Dwadzieścia minut później wchodziłam już do mieszkania. Antonio siedział na kanapie i przypatrywał się Marii i Alvaro, którzy bawili się klockami. Stwierdzam, że moja córka była naprawdę cudowną starszą siostrą. Usiadłam obok szwagra i spojrzałam na Fran, która leżała i wesoło gaworzyła.
   - Sam byś się takich dorobił. - zaśmiałam się. 
   - Wystarczą mi dzieci brata - wyszczerzył się i spojrzał na mnie. - Ale wy nie róbcie sobie więcej!
   - Trójka mi wystarczy. - spojrzałam na niego. - Ale ty chyba nie masz zamiaru zostać starym kawalerem, co? 
   - Przecież mam dziewczynę! - oburzył się.
   - No to się jej oświadcz! - pokazałam mu język. 
   - Ja i małżeństwo? - zdziwił się. - Czy ty się dobrze czujesz?
   - No czemu nie? - zaśmiałam się. 
   - Bo wiem ile wy się kłócicie.
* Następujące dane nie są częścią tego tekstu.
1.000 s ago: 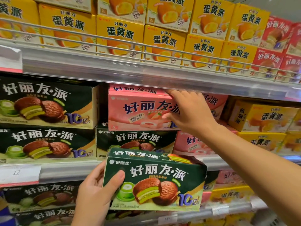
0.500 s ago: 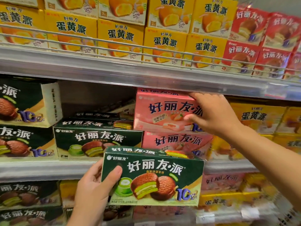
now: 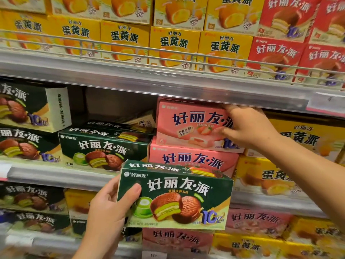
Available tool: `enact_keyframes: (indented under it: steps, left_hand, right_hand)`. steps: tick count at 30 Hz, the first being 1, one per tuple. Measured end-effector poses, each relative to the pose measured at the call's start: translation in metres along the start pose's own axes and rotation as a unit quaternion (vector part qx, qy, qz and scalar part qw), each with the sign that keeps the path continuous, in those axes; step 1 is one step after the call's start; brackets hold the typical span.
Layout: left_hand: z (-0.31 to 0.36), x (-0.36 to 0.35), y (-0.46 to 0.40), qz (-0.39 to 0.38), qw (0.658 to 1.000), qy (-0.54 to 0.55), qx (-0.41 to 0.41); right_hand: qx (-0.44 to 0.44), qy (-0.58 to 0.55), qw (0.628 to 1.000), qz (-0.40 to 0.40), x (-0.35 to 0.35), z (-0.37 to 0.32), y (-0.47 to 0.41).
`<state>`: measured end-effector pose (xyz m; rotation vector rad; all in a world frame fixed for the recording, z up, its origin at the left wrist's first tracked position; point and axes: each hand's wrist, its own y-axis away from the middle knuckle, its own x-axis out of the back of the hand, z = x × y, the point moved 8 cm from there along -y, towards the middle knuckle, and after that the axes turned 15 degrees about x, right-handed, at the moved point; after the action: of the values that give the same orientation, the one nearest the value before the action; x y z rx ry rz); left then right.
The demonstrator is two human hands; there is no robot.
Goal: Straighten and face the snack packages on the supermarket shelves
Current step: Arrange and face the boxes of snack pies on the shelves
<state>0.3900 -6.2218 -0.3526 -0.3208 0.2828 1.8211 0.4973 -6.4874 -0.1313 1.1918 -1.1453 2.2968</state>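
My left hand (image 3: 108, 210) grips the left end of a dark green pie box (image 3: 175, 197), held in front of the middle shelf with its face toward me. My right hand (image 3: 248, 126) grips the right end of the upper pink strawberry pie box (image 3: 188, 124), thumb on its face and fingers over its top. That box sits on a second pink box (image 3: 192, 161). Left of the pink stack, a single green box (image 3: 104, 148) lies on the middle shelf with an open gap above it.
Taller stacks of green boxes (image 3: 28, 116) stand at the left of the middle shelf (image 3: 56, 176). Yellow egg-yolk pie boxes (image 3: 302, 139) sit to the right. The top shelf holds yellow (image 3: 173, 43) and red boxes (image 3: 276, 53) behind a wire rail. Lower shelves hold more mixed boxes.
The upper pink box has slid right with my right hand, uncovering the gap above the single green box. The green box in my left hand has drifted right with the view.
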Motion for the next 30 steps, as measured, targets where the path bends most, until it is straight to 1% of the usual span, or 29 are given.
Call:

Ja nie lubię żadnych zobowiązań - odpowiedział poważnie.
   - Nie każdy związek jest taki sam. - uśmiechnęłam się. - Ale to twoje życie i kieruj nim jak zechcesz. 
   - Dobrze gadasz - pokiwał głową. - Lepiej mi powiedz jak udało ci się na to namówić Isco.
   - Na ślub czy to, że zostanę w Barcelonie? - zaśmiałam się. 
   - No na Barcelonę! 
  - Szczerze? To sama nie wiem. - pokręciłam głową. - Po prostu powiedział, że to przemyślał i nie może mi tego zabronić. 
   - No jak nie mój brat - westchnął Antonio i usłyszeliśmy trzask zamykanych drzwi.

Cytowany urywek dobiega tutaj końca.